Den Rock-Rebellen aus Zufall? Den Prinzen der Showbühne? Den leidenden, lamentierenden, dahinsiechenden Alt-Star? Jeder hat seinen Elvis parat — als Anti-Typ, als Kult-Figur, als Aushängeschild oder als Fußnote der Musikgeschichte. Elvis hat den Rock'n'Roll nicht erfunden. Niemand kann sich rühmen, einen ganzen Musikbereich erfunden zu haben, aber irgendjemand wird zum obersten Repräsentanten einer neuen Szene gekürt — zum King. Elvis war noch nicht einmal der typische Rebell seiner Generation. Er war religiös, patriotisch, hatte Familiensinn und gab sich in der Öffentlichkeit höflich und bescheiden. Das ist den meisten Elvis-Fans, die heute vor der Gedenkstätte Graceland Schlange stehen, gerade recht. Sie mochten ja den Kartoffelbrei-Elvis, die sirupsüßen Balladen, die Liberace-Capes. Wenn Elvis 1976 seinen Manager gefeuert und sich mit Diät und Bodybuilding radikal verjüngt hätte, wenn sein neuestes Album von einem Heavy Metal-Rock-Producer aufgenommen worden wäre, wenn er in seinen Video-Clips die Nuklear-Rüstung attackiert und die bigotten Prediger der sogenannten „moralischen Mehrheit" veralbert hätte, wäre doch den meisten Elvis-Fans das Blut in den Adern gefroren. Aber Elvis wäre dann nicht Elvis gewesen, die Entwicklung zum respektablen Matinee-Idol der kleinen Leute aus den kleinen Städten war schon früh in seinem Charakter angelegt, er schien dazu bestimmt, die uramerikanische Erfolgsstory erneut zu illustrieren: von der Gosse zum Gral, vom Lumpennest Tupelo seiner Geburt zur Luxusvilla Graceland seines Sterbens, ohne Rückschläge, bis der Kelch zur Neige ging. Wenn aber Elvis gegen sein Image und gegen sein Naturell seine Ketten gesprengt hätte, wäre er möglicherweise heute noch am Leben. Doch es gab offenbar kein Zurück mehr, es gab noch nicht einmal die Vision eines Zurück.
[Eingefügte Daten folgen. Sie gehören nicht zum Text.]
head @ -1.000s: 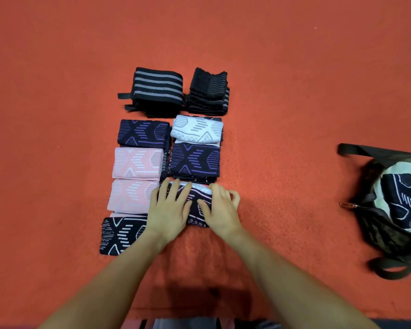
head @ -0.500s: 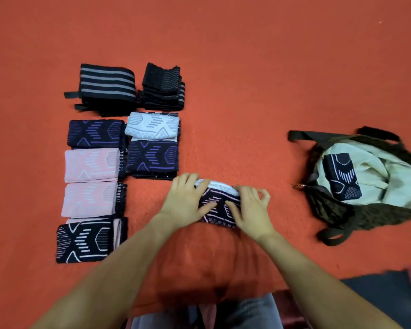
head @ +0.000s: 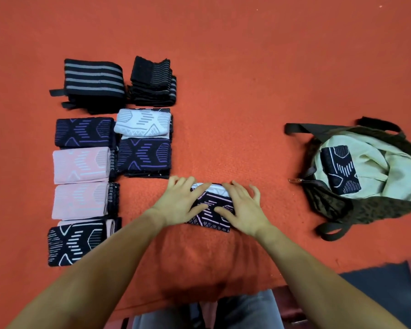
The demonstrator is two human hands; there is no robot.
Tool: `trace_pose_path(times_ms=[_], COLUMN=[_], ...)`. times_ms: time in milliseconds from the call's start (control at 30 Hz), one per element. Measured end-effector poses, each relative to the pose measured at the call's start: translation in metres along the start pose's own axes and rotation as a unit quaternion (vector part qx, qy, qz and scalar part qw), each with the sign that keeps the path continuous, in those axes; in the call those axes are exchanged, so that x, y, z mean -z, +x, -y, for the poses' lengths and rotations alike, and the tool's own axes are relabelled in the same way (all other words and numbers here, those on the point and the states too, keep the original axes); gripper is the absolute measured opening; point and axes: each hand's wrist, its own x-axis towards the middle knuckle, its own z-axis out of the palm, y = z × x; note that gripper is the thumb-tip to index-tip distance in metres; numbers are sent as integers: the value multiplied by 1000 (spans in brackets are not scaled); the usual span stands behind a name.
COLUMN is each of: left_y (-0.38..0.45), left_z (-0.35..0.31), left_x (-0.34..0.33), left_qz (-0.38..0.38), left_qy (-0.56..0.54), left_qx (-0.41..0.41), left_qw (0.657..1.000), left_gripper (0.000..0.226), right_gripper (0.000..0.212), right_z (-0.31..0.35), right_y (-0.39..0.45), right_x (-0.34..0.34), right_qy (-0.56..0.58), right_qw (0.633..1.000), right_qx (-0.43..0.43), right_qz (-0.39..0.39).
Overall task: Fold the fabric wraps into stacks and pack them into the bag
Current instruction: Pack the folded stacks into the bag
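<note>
At the left of the frame eight folded wraps lie in two columns on the red worktop (head: 223, 67), from the grey-striped black stack (head: 94, 83) at the top down to the black-and-white patterned stack (head: 75, 243) at the bottom. In the lower middle, the left hand (head: 179, 203) and the right hand (head: 243, 210) grip the two short ends of a dark patterned stack (head: 211, 213), fingers curled over its far edge and thumbs on top. At the right, well apart, the open bag (head: 365, 207) already holds one folded wrap (head: 341, 170). To carry it well, squeeze evenly from both ends so the white layer underneath does not slip, lift it level, and lower it flat beside the packed wrap.
</note>
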Motion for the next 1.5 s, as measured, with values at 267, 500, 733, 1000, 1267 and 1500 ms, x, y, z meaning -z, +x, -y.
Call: trace_pose_path(times_ms=[267, 500, 733, 1000, 1267, 1500], left_y=[-3, 48, 148, 290, 408, 442], left_z=[-18, -49, -109, -204, -289, -299], left_x=[3, 39, 81, 93, 71, 24], left_qz=[-129, -160, -151, -93, 147, 220], left_qy=[137, 164, 143, 134, 133, 178], left_qx=[-26, 9, -34, -181, -262, -313], left_qw=[982, 973, 978, 970, 944, 906], left_gripper=[44, 43, 44, 48, 50, 49], right_gripper=[58, 51, 51, 52, 59, 55], right_z=[1, -33, -108, -220, -285, -295], right_y=[-14, -6, -23, -80, -116, -104], right_x=[-1, 52, 134, 198, 181, 147], right_qy=[-52, -32, -45, -15, 59, 122], right_qw=[991, 977, 957, 935, 880, 858], right_qx=[36, 61, 39, -118, -303, -376], right_qz=[-115, -200, -283, -335, -361, -328])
„Als ich ein Junge war, habe ich mich als Held von Comic-Büchern und Filmen gesehen — in meinen Träumen habe ich mir das immer ganz genau ausgemalt. Mit diesen Träumen bin ich groß geworden und habe sie dann voll ausleben können. Mehr kann doch ein Mensch nicht verlangen." Elvis, der Superman des Rock, der Conan des Country, der Batman des Blues, eine Comic Strip-Figur in den Geschichtsbüchern der Rock-Musik. Er schien mit dieser Rolle zufrieden zu sein. Ihm genügte es offenbar, Seelentröster der im Leben zu kurz Gekommenen zu sein, der Verzagten, Verzweifelten, Desorientierten — Showsteller für kleinbürgerliche Amüsierbedürfnisse, Pfadfinder mit einem frommen Lied auf den Lippen und Klippschulweisheiten in Reimform. New Wave-Baby unter Neon — hast Du mal an Elvis gedacht? Grüner Parteitags-Delegierter aus Hamburg — könnte „In the Ghetto" auch zu Deiner Sammlung sozial relevanter Pop-Songs gehören? Muß jeder, der Laurie Anderson, Flesh for Lulu und die Filme von John Sayies mag, für Elvis nur ein mitleidsvolles Schulterzucken haben? Wofür Mitleid? Tochter Lisa Marie ist gut versorgt und Ex-Frau Priscilla kriegt als Jenna Wade mehr Fanpost nach „Dallas" geliefert als Sue Ellen und Pam zusammen. Haben nicht eigentlich die Bemitleidenswerten Mitleid verdient? Wie kann man Rock'n'Roll-Fan sein und sich aus der Geschichte seiner Lieblingsmusik davonstehlen? Verkratzte Platten von alten Blues„negern" aus dem Delta zu sammeln, gilt als „exquisit", die Popmusik aus den Hitparaden von Lagos in den Walkman zu schieben, verrät Drittweltbewußtsein — aber Elvis?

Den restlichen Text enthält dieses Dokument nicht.